PROBLEM DETAILS = Give again, word for word, every line below from the one that has "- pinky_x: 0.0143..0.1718" through the one that has "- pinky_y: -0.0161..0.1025", both included, and no others.
--- DATA PROVIDED Enclosed Below ---
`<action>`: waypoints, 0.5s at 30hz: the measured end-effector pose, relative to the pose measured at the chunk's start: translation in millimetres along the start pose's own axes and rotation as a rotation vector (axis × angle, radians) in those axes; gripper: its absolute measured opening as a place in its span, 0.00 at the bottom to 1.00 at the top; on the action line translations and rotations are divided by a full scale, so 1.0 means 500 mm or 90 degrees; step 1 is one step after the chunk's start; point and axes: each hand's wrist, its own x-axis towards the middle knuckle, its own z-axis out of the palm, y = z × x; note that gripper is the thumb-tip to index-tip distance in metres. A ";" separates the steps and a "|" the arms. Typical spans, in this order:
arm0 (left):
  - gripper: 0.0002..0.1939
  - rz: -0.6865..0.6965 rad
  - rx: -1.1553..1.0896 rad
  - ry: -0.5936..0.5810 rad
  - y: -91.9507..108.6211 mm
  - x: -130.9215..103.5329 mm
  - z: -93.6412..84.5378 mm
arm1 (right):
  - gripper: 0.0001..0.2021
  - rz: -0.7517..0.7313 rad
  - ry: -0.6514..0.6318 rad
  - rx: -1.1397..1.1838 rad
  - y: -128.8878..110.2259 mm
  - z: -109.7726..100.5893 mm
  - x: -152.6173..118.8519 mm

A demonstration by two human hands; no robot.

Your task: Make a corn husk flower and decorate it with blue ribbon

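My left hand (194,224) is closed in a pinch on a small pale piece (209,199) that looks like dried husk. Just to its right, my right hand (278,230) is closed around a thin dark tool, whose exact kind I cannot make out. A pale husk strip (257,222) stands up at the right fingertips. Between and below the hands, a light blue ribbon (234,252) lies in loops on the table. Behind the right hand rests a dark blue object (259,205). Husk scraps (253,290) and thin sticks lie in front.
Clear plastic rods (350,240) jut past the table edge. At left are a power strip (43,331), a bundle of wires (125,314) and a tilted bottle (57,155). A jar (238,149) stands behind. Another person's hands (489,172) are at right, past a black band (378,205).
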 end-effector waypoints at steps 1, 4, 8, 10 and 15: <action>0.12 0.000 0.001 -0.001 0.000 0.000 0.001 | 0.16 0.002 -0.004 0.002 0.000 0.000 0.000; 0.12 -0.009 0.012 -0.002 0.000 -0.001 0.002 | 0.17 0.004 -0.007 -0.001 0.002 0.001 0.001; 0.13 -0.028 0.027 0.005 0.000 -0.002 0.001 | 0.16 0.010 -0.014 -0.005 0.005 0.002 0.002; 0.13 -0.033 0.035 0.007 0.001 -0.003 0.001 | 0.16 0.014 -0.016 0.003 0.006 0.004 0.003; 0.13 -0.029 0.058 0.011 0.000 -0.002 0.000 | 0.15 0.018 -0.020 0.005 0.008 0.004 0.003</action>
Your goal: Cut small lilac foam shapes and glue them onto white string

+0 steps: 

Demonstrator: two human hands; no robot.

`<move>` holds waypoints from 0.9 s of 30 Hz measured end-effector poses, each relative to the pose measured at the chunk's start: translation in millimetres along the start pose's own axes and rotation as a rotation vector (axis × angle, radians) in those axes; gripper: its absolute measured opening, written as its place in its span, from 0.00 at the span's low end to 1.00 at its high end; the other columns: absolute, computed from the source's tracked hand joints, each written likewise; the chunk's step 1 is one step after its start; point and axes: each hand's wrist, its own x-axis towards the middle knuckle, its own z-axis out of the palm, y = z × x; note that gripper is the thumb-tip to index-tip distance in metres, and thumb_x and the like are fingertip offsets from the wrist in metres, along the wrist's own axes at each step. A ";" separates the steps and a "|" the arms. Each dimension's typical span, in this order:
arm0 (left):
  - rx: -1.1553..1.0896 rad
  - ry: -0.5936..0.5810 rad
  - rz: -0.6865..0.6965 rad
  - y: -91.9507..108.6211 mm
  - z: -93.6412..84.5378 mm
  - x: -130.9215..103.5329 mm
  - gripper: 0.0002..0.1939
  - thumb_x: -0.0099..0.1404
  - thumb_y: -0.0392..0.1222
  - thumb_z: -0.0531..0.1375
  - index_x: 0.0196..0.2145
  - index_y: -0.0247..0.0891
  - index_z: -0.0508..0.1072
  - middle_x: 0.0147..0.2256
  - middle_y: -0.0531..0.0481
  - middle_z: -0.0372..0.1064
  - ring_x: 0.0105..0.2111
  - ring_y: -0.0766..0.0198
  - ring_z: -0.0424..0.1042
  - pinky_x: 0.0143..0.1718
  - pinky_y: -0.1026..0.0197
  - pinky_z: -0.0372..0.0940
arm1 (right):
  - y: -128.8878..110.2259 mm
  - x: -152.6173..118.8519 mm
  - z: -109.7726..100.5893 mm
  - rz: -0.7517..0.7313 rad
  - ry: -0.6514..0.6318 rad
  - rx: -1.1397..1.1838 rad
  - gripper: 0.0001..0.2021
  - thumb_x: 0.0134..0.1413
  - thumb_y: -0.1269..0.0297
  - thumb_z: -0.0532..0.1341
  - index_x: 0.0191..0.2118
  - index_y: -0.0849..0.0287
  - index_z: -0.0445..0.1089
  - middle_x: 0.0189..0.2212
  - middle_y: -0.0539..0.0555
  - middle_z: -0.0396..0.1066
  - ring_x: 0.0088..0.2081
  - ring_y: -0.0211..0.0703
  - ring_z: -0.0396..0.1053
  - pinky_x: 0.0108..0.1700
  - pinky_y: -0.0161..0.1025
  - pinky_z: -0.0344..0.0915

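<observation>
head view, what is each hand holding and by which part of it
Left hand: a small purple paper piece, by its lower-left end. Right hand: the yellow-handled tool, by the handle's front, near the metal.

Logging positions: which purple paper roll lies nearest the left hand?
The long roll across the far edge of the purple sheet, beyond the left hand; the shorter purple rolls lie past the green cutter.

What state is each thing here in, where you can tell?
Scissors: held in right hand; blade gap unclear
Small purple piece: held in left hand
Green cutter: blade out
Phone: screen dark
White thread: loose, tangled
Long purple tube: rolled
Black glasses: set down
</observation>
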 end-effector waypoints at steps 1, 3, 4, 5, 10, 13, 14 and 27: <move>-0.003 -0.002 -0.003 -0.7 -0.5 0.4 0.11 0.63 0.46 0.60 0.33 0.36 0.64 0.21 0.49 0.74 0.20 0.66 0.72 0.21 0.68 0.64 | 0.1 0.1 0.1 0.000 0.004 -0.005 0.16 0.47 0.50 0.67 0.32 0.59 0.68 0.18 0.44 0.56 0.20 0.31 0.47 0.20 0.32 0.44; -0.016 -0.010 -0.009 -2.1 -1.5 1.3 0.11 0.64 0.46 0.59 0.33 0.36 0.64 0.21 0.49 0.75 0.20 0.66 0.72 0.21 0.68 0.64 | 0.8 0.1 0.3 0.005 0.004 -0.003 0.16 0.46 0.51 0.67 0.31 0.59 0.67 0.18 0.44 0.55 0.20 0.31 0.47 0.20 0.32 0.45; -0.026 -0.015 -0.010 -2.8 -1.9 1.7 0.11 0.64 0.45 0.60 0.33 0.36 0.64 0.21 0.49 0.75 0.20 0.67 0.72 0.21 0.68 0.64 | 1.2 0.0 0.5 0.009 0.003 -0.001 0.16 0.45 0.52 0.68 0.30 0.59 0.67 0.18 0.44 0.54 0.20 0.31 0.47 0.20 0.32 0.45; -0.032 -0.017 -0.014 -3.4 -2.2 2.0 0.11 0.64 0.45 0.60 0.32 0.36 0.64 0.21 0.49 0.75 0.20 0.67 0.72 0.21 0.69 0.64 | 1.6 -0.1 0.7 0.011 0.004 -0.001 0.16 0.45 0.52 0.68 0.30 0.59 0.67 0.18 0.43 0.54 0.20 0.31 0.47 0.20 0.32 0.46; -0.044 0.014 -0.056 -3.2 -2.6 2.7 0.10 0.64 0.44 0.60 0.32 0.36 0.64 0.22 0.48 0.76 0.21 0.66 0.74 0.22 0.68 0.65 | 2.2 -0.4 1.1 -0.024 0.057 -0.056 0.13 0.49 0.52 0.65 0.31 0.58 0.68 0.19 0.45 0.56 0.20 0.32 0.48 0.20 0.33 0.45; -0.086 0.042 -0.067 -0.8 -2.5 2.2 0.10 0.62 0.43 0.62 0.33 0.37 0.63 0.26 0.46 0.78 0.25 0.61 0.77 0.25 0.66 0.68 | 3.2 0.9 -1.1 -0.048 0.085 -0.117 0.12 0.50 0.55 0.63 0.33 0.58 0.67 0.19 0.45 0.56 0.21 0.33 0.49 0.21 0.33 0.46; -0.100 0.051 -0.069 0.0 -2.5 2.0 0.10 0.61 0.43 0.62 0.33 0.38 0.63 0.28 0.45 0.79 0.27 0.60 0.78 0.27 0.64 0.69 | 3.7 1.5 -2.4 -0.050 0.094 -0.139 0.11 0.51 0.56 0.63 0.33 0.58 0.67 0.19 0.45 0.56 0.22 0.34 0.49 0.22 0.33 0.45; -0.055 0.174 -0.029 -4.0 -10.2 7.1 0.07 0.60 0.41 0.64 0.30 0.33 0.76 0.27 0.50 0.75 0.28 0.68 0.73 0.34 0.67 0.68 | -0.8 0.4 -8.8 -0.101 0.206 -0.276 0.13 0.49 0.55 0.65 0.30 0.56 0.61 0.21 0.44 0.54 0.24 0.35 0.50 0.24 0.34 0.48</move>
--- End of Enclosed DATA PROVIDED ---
RESPONSE AREA =
  - pinky_x: 0.0143..0.1718
  - pinky_y: -0.1026..0.0197
  - pinky_z: -0.0372..0.0940
arm1 (right):
  - y: -128.8878..110.2259 mm
  - x: -152.6173..118.8519 mm
  - z: -109.7726..100.5893 mm
  - rz: -0.7517..0.7313 rad
  - ry: -0.6514..0.6318 rad
  - rx: -1.1397..1.1838 rad
  - gripper: 0.0001..0.2021
  - thumb_x: 0.0134..0.1413
  - thumb_y: -0.1269..0.0297
  - thumb_z: -0.0532..0.1341
  - index_x: 0.0191..0.2118
  - index_y: -0.0849..0.0287
  - index_z: -0.0445..0.1089
  - middle_x: 0.0189..0.2212
  - middle_y: -0.0539..0.0555
  - middle_z: -0.0396..0.1066
  - ring_x: 0.0088..0.2081
  - ring_y: -0.0211..0.0703
  - ring_z: -0.0396..0.1053
  - pinky_x: 0.0108..0.1700
  - pinky_y: -0.0161..0.1025

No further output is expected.